*WORK ORDER*: What is needed is an exact copy of the whole listing below, with no pictures.

*DATASET EXCERPT*:
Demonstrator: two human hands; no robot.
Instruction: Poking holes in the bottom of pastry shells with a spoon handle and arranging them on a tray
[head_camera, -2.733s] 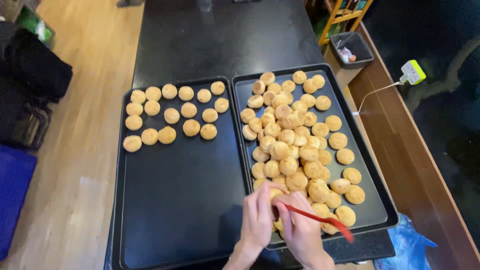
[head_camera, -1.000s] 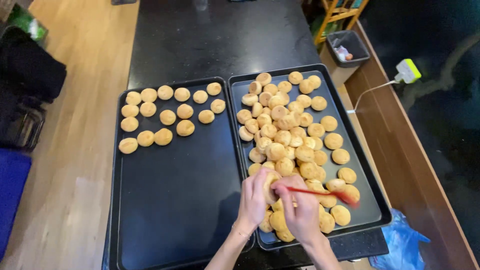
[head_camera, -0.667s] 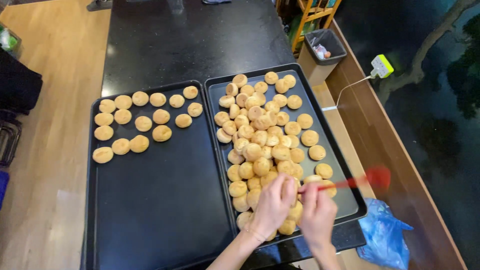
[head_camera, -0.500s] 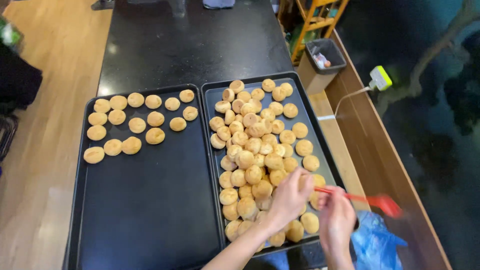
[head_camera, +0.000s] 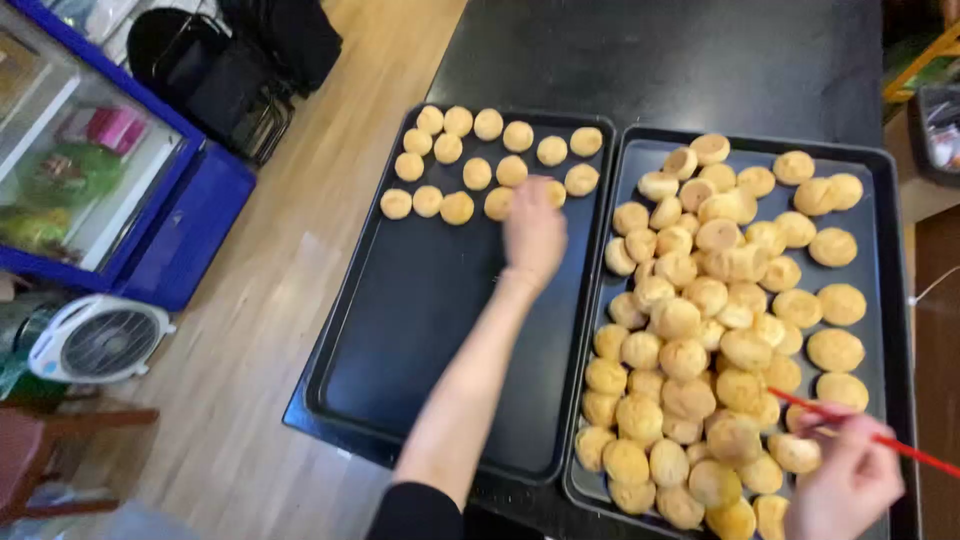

*REPLY TO THE EXERCISE*:
Demonstrator: two human hands; no robot.
Instruction: Poking holes in the bottom of pastry shells with a spoon handle and arranging them on a tray
[head_camera, -2.733s] 
[head_camera, -1.000s] 
[head_camera, -0.667s] 
[head_camera, -0.500s] 
[head_camera, +0.000s] 

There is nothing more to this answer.